No I am not using PYTHONPATH

Ah, that's a different error. That looks like your Hub doesn't have permission to become the user. Are you running the Hub as root?

Yes I run the hub as a root.

Are you running SELinux?

My understanding is yes (I was not aware of that) given the following:

sestatus
SELinux status: enabled
SELinuxfs mount: /sys/fs/selinux
SELinux root directory: /etc/selinux
Loaded policy name: targeted
Current mode: enforcing
Mode from config file: enforcing
Policy MLS status: enabled
Policy deny_unknown status: allowed
Max kernel policy version: 28

Shall I disable it?

Thanks for help :-)

It's a specific piece of the PAMAuthenticator that runs afoul of SELinux.
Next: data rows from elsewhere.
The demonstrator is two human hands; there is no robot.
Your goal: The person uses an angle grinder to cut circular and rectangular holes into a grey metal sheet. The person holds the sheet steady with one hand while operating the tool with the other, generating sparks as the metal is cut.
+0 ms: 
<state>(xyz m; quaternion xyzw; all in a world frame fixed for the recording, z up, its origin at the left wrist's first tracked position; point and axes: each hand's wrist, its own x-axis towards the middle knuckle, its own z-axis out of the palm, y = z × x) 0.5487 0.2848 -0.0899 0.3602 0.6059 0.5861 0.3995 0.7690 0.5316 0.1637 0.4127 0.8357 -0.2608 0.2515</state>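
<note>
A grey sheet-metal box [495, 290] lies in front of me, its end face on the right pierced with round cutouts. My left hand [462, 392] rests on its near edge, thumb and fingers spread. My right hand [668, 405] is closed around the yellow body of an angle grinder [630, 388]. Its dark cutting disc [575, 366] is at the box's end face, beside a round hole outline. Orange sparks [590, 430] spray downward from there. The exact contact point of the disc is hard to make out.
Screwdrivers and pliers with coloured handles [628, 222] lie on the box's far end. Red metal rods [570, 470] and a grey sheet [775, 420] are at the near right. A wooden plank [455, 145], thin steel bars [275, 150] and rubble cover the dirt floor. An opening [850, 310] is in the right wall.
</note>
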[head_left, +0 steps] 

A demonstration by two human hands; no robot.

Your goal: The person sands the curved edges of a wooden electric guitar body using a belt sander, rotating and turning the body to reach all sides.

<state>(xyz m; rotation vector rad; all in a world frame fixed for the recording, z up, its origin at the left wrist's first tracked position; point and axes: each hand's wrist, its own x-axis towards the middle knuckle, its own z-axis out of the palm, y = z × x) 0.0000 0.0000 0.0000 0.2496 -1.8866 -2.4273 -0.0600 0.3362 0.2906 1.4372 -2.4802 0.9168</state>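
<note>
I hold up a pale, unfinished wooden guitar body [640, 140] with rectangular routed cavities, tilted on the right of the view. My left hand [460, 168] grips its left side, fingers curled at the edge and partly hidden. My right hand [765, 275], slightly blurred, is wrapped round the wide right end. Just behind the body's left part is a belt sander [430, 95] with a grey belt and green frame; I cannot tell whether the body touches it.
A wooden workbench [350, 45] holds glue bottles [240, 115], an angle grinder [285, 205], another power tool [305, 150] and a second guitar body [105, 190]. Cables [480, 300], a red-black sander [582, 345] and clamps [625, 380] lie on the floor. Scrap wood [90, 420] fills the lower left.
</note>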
You can disable that with:

c.PAMAuthenticator.open_sessions = False

and see if that's enough to fix the problem.

Unfortunately not.
I have put that line in the jupyterhub config file, restarted the hub, but I get the same error... Any other tricks?

Can you check the permissions on $(which jupyterhub-singleuser)?

here are the permission on the file
-rwxr-xr-x. 1 root root 9901 Jun 6 07:37 jupyterhub-singleuser

And what's the location of the executable?

it is in
/opt/rh/rh-python34/root/bin

And can all users read that directory? e.g. sudo -u [someone] /opt/rh/rh-python34/root/bin/jupyterhub-singleuser -h?

Yes, my other user in the OS succesfully executes the command, and looking at the files in that directory all files except the following can be read and executed by any user

jupyterhub_config.py jupyterhub_cookie_secret jupyterhub.sqlite

Hm, if those permissions are all correct, perhaps it is SELinux policy preventing some action. I'm not sure what it would be, I've never used a system with SELinux, but they seem to regularly need extra work to allow JupyterHub to do what it needs to do.

I see....I will try to disable it and let you know any new info...thanks for your help

I have disabled the SELinux
Configure SELINUX=disabled in the /etc/selinux/config
Rebooted the machine
Same error as before...

There are three operations that spawning the single user server does:

  1. switch to the given user with setuid
  2. cd to the user's home directory
  3. start jupyterhub-singleuser

One of these operations is failing. Either the Hub cannot become the user (unlikely if SELinux is disabled), the user cannot read a directory, either their home or the directory where the Hub runs, or the user cannot read something required to run jupyterhub-singleuser. This could either be the Python packages it is importing (is there a Python env or anything installed in a user-specific way?) or any parent directory of the jupyterhub-singleuser script or any of the Python modules it uses being not accessible to the user.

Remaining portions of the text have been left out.